By Rachel Puglia
Elm Staff Writer
The National Hockey League, like any other athletic organization, has a rulebook. However, it has one rule that is generally frowned upon in other sports: fighting. Unlike other sports, in hockey fighting is allowed—well, sort of.
Ice hockey is an extremely physical sport. You can’t watch a hockey game without seeing a lot of hitting, bumping, and nudging. Some of the physical gestures go without any penalty, but if the players drop their gloves and throw punches, the linesmen and officials are going to step in.
There are two forms of punishment in the NHL: minor penalties and major penalties. There are fines and ejections for serious stuff, but during games players receive major or minor penalties. According to the NHL Rulebook on NHL.com, if a minor penalty is called, “any player, other than a goalkeeper, shall be ruled off the ice for two (2) minutes during which time no substitute shall be permitted.”
Players get sent to the penalty box, otherwise known as “the sin bin,” for things like boarding, cross-checking, delay of game, goalkeeper interference, high-sticking, holding, hooking, roughing, slashing, and tripping.
When players really misbehave, they can receive major penalties in which “the offender, except the goalkeeper, shall be ruled off the ice for five (5) minutes during which time no substitute shall be permitted.” Players receive five minute majors for things like dangerous boarding, charging, checking from behind, fighting, and illegal check to the head.
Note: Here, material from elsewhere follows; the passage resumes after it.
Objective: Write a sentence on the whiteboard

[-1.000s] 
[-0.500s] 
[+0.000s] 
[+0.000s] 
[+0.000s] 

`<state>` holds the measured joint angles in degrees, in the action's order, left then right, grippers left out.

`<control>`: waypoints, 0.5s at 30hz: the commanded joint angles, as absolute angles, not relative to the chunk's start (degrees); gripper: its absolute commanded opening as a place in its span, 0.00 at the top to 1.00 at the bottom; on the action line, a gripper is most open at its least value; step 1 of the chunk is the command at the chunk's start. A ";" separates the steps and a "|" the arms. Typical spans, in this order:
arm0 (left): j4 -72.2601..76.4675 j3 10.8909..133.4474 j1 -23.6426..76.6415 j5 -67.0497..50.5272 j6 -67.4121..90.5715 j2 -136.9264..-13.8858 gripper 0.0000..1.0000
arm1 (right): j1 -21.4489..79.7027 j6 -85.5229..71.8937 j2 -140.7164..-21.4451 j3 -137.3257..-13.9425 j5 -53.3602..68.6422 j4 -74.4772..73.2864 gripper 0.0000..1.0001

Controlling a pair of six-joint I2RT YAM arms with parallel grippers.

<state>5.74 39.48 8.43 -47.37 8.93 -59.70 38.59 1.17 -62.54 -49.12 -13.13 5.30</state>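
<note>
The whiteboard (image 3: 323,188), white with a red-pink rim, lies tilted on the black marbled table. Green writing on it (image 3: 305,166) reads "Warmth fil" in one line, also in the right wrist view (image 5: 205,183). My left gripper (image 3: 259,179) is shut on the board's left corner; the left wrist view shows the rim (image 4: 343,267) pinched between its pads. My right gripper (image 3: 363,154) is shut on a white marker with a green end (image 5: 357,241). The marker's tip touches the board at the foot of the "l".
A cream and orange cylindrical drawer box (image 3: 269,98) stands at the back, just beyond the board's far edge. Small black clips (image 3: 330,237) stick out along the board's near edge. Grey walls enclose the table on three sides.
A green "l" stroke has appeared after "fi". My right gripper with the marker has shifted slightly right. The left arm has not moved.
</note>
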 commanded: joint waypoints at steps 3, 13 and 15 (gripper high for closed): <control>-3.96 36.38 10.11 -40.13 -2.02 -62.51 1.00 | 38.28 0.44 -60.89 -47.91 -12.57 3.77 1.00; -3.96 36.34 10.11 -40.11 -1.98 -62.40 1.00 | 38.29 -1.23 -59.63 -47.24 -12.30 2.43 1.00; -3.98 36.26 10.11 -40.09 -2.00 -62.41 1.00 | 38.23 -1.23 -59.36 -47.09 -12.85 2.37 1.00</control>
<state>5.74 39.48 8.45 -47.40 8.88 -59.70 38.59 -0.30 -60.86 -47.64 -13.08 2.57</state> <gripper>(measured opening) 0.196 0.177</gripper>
Fighting in the NHL is defined as “at least one player (or goalkeeper) punches or attempts to punch an opponent repeatedly or when two players wrestle in such a manner as to make it difficult for the Linesmen to intervene and separate the combatants.” Generally, when players throw a few punches they get put in the penalty box for two minutes to calm down.
However, some refs give guys majors especially if it is a very physical game.
I was watching the Pittsburgh Penguins and the Philadelphia Flyers playing a little hockey between fights this past Sunday. This NHL rivalry is equivalent to the Baltimore Ravens and Pittsburgh Steelers rivalry in the NFL.
The only difference is the Flyers are allowed to throw punches at the Penguins when they are angry. In the first period of Sunday’s game, three players were ejected from the game due to fighting penalties, two Penguins and one Flyer. The third period of the game was when the real excitement began.
There was a huge brawl in the last five minutes of the game that resulted in one Flyer being sent to the locker room and two Penguins to the box, and the Flyers went on a two minute Power Play. There were a lot of different physical confrontations during the game, but only one resulted in hair-pulling.
Yes, I said it; grown men were pulling each other’s hair. When the Stanley Cup is on the line, players are going to get physical. I understand that ice hockey is a physical game, but where do we cross the line into unnecessary roughness?
There is a difference between defending your teammate when he gets checked really hard by the opponent, or a guy tries to trip you so you punch him, but the amount of fighting in Sunday’s game was over the top. The fight in the first period took a good five minutes to break up, and the fight in the third period took at least 10 minutes just to get the players to go over to their designated benches. Sunday’s game looked more like a wrestling match than a hockey game.
One of the beer commercials that is shown during hockey games says, “Hockey fans aren’t like other fans,” and I think they are definitely on to something there. Hockey fans say that fighting is what makes the sport unique and more exciting than any other game. Fans like to see fights during hockey games, but maybe not to the same extent as we saw on Sunday.
During Sunday’s game, two players threw their gloves off and put their fists up ready to fight. Then we heard three dings as if we were at a wrestling match. The two players went at it, fist-to-fist, for a few minutes until the linesmen were able to interject and separate the fighters.
I’m not going to lie; I like to watch some fists thrown around, and if I was sitting behind the glass I would probably be banging on it too, but there needs to be a limit. Sunday’s game was full of dangerous hits and violent showdowns right from the beginning of the game. I think the amount of fighting that I saw on Sunday was unsportsmanlike behavior.
There are players in the NHL who are known for getting into big fights, and there are players that are known for being able to stay out the battles. I respect the guys that are able to keep out of the fighting spectrum of hockey. They are getting paid to win games and put on a good show, but the show doesn’t need to make the game run half an hour longer than expected because they had to keep stopping to throw players out of the game.
Sunday’s playoff game, I think, crossed the line. Fighting does keep the game of hockey unique from any other sport and adds excitement, but we need to draw a line. I wanted to watch the Penguins and the Flyers play ice hockey, not a boxing match between guys dressed as hockey players.